**Assigned task:** Each line must appear in the answer exactly as it does in the data.
BEGIN Exercise data
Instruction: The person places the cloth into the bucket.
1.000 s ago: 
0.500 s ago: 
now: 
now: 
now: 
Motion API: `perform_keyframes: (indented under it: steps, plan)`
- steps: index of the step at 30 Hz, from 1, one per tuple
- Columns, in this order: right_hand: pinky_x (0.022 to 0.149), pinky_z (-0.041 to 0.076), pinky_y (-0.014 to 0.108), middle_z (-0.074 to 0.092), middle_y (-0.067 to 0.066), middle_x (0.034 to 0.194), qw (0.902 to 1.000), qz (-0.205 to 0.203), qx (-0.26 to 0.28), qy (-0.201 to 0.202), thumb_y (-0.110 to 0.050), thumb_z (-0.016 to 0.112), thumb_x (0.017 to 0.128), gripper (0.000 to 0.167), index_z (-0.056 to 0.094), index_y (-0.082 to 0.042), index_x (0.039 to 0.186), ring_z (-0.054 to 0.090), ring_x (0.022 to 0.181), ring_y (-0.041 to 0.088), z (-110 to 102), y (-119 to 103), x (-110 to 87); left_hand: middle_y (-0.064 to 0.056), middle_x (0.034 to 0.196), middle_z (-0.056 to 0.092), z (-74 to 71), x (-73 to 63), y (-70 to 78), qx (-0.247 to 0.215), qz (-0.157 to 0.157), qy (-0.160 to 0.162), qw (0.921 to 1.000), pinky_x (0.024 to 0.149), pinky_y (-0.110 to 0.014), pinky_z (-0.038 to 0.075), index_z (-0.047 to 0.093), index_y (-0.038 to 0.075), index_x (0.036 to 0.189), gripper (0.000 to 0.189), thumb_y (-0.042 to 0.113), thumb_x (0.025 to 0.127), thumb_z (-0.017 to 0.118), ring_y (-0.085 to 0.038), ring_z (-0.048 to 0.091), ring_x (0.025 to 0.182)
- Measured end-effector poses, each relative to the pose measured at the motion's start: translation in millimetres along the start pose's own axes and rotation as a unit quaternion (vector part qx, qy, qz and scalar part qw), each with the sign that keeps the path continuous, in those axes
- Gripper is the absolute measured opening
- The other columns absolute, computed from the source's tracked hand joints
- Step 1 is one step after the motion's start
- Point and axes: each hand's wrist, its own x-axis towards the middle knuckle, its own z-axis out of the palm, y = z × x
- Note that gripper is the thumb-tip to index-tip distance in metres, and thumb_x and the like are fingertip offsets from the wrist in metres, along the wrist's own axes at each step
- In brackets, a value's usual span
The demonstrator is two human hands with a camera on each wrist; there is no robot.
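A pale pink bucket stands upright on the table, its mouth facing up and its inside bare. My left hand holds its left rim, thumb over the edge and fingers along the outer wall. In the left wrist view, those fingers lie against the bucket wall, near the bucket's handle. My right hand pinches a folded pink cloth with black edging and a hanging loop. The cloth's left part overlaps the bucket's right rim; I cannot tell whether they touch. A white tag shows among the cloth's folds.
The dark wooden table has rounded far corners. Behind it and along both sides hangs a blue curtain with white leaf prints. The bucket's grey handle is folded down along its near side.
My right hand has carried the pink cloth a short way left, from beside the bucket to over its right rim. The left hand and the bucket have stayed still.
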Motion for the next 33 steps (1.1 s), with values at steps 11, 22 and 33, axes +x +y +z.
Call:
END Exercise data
**Response area:**
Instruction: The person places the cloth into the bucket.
1.000 s ago: 
0.500 s ago: 
now: 
now: 
now: 
Motion API: `perform_keyframes: (indented under it: steps, plan)`
- steps: index of the step at 30 Hz, from 1, one per tuple
- Columns, in this order: right_hand: pinky_x (0.022 to 0.149), pinky_z (-0.041 to 0.076), pinky_y (-0.014 to 0.108), middle_z (-0.074 to 0.092), middle_y (-0.067 to 0.066), middle_x (0.034 to 0.194), qw (0.902 to 1.000), qz (-0.205 to 0.203), qx (-0.26 to 0.28), qy (-0.201 to 0.202), thumb_y (-0.110 to 0.050), thumb_z (-0.016 to 0.112), thumb_x (0.017 to 0.128), gripper (0.000 to 0.167), index_z (-0.056 to 0.094), index_y (-0.082 to 0.042), index_x (0.039 to 0.186), ring_z (-0.054 to 0.090), ring_x (0.022 to 0.181), ring_y (-0.041 to 0.088), z (-110 to 102), y (-119 to 103), x (-110 to 87); left_hand: middle_y (-0.064 to 0.056), middle_x (0.034 to 0.196), middle_z (-0.056 to 0.092), z (-74 to 71), x (-73 to 63), y (-70 to 78), qx (-0.247 to 0.215), qz (-0.157 to 0.157), qy (-0.160 to 0.162), qw (0.921 to 1.000), pinky_x (0.024 to 0.149), pinky_y (-0.110 to 0.014), pinky_z (-0.038 to 0.075), index_z (-0.047 to 0.093), index_y (-0.038 to 0.075), index_x (0.036 to 0.189), gripper (0.000 to 0.189), thumb_y (-0.042 to 0.113), thumb_x (0.025 to 0.127), thumb_z (-0.017 to 0.118), ring_y (-0.085 to 0.038), ring_z (-0.048 to 0.091), ring_x (0.025 to 0.182)
- Measured end-effector poses, each relative to the pose measured at the motion's start: translation in millimetres along the start pose's own axes and rotation as a unit quaternion (vector part qx, qy, qz and scalar part qw), each with the sign that keeps the path continuous, in those axes
- Gripper is the absolute measured opening
- The other columns absolute, computed from the source's tracked hand joints
- Step 1 is one step after the motion's start
- Point and axes: each hand's wrist, its own x-axis towards the middle knuckle, its own z-axis out of the palm, y = z × x
- Note that gripper is the thumb-tip to index-tip distance in metres, and thumb_x and the like are fingertip offsets from the wrist in metres, along the wrist's own axes at each step
- In brackets, a value's usual span
The demonstrator is two human hands with a camera on each wrist; there is no robot.
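A pale pink bucket stands upright on the table, its mouth facing up and its inside bare. My left hand holds its left rim, thumb over the edge and fingers along the outer wall. In the left wrist view, those fingers lie against the bucket wall, near the bucket's handle. My right hand pinches a folded pink cloth with black edging and a hanging loop. The cloth's left part overlaps the bucket's right rim; I cannot tell whether they touch. A white tag shows among the cloth's folds.
The dark wooden table has rounded far corners. Behind it and along both sides hangs a blue curtain with white leaf prints. The bucket's grey handle is folded down along its near side.
My right hand has carried the pink cloth a short way left, from beside the bucket to over its right rim. The left hand and the bucket have stayed still.
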Motion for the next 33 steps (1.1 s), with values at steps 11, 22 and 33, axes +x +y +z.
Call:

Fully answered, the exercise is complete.